The lgbt
and migrants
datasets were merged and shuffled with a predictable random state.
A hyperparameter optimization workflow was setup and it ran, albeit with some weird warnings about input containing NaN
values sometimes, but after examining the intermediate results on wandb web interface it was determined the model was not being trained correctly. Upon debugging it was determined the error was in the formatting changes introduced after merging the datasets.
The logs produced with the faulty data had been scrubbed from the W&B website for obvious reasons.
During the optimization some nice examples were noticed, but the bigger part of the runs resulted in abysmally bad performance metrics. The automated result capturing on the W&B website really proved useful for quick sorting and selecting the best hyperparameter setups.
Although the run times were approximately equal to those encountered last time, the search for optimal parameters dragged on and was finally halted after a day. Further investigations will be needed to determine what exactly bayesian search implementation does and how it differs from grid search. It might also be a good idea to introduce all continuous parameter options (e.g. learning rate) as a set of discreet options in order to impose better control over the search options.
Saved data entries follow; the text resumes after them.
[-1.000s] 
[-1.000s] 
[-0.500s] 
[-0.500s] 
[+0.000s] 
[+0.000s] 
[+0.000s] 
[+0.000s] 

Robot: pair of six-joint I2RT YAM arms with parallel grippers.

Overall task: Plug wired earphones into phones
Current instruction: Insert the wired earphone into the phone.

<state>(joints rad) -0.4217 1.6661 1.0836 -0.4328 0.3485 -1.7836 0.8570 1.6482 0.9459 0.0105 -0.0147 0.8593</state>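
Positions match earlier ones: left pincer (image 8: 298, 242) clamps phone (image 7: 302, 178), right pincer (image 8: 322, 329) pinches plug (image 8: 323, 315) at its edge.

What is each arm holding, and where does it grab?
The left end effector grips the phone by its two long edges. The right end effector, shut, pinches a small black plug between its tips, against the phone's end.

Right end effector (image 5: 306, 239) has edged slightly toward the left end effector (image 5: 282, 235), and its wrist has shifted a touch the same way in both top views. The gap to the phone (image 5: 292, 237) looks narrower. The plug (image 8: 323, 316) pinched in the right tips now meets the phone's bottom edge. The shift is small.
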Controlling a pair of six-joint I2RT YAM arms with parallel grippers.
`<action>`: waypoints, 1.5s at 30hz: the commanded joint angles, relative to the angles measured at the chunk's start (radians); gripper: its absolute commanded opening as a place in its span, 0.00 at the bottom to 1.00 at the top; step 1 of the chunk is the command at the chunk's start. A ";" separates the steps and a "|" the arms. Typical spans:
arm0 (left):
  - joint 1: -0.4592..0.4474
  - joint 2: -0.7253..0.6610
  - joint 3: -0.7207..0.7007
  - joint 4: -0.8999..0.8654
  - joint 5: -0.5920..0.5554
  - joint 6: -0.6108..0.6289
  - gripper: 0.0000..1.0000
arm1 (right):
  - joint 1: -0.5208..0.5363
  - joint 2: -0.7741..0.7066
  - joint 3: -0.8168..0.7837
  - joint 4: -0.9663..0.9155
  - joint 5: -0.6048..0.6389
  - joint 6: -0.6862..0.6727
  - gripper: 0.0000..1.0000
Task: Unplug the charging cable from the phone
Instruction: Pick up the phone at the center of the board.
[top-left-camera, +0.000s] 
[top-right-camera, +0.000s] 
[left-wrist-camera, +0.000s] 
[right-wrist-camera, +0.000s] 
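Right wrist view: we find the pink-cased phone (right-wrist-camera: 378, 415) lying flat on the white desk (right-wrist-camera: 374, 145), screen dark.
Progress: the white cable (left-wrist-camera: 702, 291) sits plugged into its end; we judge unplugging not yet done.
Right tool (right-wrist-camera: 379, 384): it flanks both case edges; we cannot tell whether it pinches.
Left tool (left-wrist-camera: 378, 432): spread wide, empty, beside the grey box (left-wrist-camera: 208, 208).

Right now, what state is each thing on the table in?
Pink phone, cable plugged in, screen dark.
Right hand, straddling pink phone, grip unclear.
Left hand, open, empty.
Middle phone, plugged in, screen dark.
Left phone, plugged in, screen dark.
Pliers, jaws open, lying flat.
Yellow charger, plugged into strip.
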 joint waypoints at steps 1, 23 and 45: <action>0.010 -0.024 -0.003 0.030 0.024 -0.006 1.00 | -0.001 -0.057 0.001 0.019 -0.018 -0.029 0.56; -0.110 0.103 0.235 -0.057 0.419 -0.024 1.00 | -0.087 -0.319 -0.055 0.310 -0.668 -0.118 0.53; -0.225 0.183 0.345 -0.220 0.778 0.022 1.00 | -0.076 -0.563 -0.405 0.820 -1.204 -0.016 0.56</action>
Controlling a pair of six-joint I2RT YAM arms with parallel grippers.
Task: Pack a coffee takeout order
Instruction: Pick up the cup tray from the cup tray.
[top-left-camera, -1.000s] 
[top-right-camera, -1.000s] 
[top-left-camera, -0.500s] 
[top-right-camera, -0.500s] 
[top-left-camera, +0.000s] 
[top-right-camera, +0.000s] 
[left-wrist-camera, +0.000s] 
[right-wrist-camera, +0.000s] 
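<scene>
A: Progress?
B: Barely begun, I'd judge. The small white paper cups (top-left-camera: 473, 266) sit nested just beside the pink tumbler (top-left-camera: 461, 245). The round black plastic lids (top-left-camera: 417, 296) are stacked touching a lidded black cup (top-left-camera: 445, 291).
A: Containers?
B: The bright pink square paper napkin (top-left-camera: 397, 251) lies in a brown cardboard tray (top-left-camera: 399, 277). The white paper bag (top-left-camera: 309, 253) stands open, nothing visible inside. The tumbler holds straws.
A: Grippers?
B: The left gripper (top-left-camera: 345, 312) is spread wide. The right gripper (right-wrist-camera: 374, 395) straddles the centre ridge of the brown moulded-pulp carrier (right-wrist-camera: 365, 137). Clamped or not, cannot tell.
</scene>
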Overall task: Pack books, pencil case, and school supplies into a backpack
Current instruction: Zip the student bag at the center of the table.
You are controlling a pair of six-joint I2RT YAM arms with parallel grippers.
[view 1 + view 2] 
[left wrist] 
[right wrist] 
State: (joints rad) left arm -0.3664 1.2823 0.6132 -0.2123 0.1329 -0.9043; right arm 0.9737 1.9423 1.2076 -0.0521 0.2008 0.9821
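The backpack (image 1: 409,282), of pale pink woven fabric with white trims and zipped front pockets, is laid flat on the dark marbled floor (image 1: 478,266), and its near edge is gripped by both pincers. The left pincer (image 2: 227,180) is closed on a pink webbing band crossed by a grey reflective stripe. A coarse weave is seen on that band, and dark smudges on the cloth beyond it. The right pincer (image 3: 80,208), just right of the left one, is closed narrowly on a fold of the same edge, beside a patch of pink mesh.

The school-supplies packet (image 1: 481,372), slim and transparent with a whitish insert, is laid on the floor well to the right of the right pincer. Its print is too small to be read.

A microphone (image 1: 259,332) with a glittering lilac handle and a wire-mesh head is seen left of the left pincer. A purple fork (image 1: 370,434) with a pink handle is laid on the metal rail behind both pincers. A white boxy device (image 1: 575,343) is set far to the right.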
About 300 runs were performed in total, afterwards another optimization was started with a narrower scope around the hyperparameters that proved better in the first one. Unfortunately no better setups were found.
Although I optimized for two hyperparameters with three possibilities each I noticed the optimizer performs more than 9 runs. The reason for this is as of yet unclear to me. After 13 iterations the optimization was interrupted.
model_args = {
"num_train_epochs": 10,
"learning_rate": 0.00002927,
"train_batch_size": 80
}
language | accuracy | f1 score |
---|---|---|
hr | 0.829 | 0.82 |
hr | 0.836 | 0.828 |
hr | 0.832 | 0.822 |
hr | 0.832 | 0.823 |
hr | 0.835 | 0.824 |
hr | 0.833 | 0.824 |
hr | 0.837 | 0.827 |
Note that the training was performed a few times to get a better picture of its behaviour. May it also be noted that in comparison with the results from Task 1 these metrics are worse, and the optimization of hyperparameters seems useless, but it must be observed that the input data to both tests were different, as before we only used the lgbt
dataset and the numbers can not be compared directly.
On Croatian dataset:
language | accuracy | f1 score |
---|---|---|
hr | 0.81 | 0.8 |
hr | 0.803 | 0.792 |
hr | 0.8 | 0.791 |
hr | 0.808 | 0.799 |
hr | 0.805 | 0.795 |
On Slovenian dataset:
language | accuracy | f1 score |
---|---|---|
sl | 0.757 | 0.752 |
sl | 0.756 | 0.753 |
sl | 0.766 | 0.761 |
sl | 0.758 | 0.754 |
sl | 0.762 | 0.757 |
Slovenian dataset performed significantly better than on previous tests (Task1, same checkpoint), hinting that perhaps the models had been overfit in the past.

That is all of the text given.